Conhecimento técnico é o critério principal que devemos levar em conta na hora de escolher um médico. Platão disse que conhecimento é uma opinião verdadeira e justificada. Se alguém prescrever leite para tratar osteoporose porque acredita que, sendo os ossos “brancos”, e sendo o leite “branco”, eles se fortalecem reciprocamente, quem o faz não conhece a doença, pois sua prescrição pode até ser verdadeira, mas não é fundamentada (e poderia levar alguém a também prescrever gelo para osteoporose, já que ossos e gelo são brancos). Para dizermos que alguém possui um conhecimento sobre algo, essa pessoa precisa demonstrar não apenas que existe um nexo causal entre dois eventos, mas também porque existe tal nexo.
Dificilmente poderíamos avaliar se um médico possui conhecimento; por isso, precisamos confiar em outros médicos quando se trata de escolher um. Como nem sempre podemos perguntar a outros médicos, precisamos confiar nas diretrizes que corporações de médicos emitem sobre o comportamento dos médicos para avaliá-los. A medicina tem se baseado, cada vez mais, em evidências científicas, sobretudo em termos de avaliação da eficácia de um tratamento para uma doença.
Pesquisas controladas e estudos de revisão permitem determinar, de modo cada vez mais preciso, a eficácia dos tratamentos prescritos. E, como aponta a própria AMB, a cloroquina não é eficaz no tratamento da COVID-19 e envolve riscos reais para a saúde das pessoas. Opiniões contrárias não são nem verdadeiras, nem fundamentadas, e por isso são meras opiniões, e não conhecimento.
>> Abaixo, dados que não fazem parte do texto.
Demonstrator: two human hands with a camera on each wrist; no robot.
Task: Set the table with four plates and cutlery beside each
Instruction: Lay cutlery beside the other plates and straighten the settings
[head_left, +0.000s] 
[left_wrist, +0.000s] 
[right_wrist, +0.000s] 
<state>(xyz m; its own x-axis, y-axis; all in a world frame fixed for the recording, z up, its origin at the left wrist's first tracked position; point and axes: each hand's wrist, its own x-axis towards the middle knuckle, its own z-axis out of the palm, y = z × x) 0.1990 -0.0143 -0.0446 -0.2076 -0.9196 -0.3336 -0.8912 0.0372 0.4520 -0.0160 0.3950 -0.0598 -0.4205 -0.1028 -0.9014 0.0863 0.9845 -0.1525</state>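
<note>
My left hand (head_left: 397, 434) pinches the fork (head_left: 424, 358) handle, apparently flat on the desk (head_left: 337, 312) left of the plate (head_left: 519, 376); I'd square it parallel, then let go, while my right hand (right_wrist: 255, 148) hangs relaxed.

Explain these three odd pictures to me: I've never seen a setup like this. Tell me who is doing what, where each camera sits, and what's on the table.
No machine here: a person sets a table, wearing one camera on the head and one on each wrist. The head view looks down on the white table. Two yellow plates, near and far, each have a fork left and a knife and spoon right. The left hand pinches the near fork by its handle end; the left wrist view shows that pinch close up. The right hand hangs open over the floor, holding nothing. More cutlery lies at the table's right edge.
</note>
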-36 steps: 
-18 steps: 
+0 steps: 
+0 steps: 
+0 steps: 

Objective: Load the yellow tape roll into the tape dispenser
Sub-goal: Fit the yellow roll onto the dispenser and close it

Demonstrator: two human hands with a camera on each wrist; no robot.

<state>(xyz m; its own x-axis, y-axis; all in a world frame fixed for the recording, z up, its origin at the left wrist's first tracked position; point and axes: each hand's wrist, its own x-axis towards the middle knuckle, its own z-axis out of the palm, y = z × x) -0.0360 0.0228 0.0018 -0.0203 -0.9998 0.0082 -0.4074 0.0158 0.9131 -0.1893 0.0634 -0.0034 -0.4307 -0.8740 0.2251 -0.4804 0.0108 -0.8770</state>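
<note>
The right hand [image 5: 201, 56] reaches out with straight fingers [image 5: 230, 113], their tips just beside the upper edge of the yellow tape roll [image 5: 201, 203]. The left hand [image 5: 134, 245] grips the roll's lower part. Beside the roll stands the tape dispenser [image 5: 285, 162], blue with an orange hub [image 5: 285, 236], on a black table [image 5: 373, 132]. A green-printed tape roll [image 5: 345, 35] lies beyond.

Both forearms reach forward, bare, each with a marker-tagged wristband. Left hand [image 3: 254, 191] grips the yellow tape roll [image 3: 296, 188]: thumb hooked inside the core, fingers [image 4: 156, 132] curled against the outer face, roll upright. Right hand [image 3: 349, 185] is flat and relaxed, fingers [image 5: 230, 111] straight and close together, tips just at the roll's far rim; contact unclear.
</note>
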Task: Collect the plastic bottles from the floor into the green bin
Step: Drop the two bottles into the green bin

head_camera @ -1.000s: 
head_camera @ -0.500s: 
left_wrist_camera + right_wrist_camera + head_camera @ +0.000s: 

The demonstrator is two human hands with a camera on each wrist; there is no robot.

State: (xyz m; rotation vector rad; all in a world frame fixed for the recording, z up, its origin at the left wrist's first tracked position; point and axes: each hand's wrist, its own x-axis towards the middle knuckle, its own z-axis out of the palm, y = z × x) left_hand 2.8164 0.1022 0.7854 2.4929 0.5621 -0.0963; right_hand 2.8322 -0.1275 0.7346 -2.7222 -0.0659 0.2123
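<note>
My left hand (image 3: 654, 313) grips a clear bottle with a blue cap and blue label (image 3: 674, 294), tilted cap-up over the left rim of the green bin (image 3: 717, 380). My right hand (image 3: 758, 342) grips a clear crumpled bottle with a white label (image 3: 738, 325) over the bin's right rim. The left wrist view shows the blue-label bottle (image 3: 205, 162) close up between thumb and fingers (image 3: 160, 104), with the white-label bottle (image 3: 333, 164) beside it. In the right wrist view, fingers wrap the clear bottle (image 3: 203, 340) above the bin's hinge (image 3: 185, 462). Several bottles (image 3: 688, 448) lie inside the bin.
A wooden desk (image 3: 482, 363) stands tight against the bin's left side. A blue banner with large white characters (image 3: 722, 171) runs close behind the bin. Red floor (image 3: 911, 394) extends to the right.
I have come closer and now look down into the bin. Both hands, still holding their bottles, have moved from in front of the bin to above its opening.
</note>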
Minha resposta à pergunta que foi formulada ao senador Rodrigo Pacheco, portanto, teria sido diferente. Se eu pudesse escolher o médico, dificilmente seria um que rejeitasse a medicina baseada em evidências. Dificilmente seria um que prescrevesse cloroquina para Covid-19. Isso significa que o fato de 34,7% dos médicos prescreverem cloroquina para COVID-19 não é sinal de que haja uma divergência científica no meio médico sobre que tratamento deveria ser empregado, mas apenas que muitos médicos brasileiros não estão preparados para o exercício científico de sua profissão.
Marcelo Campos Galuppo é professor de Filosofia do Direito na PUC Minas e na UFMG, e coautor, junto com Davi Lago, do livro “Um dia sem reclamar”, da editora Citadel.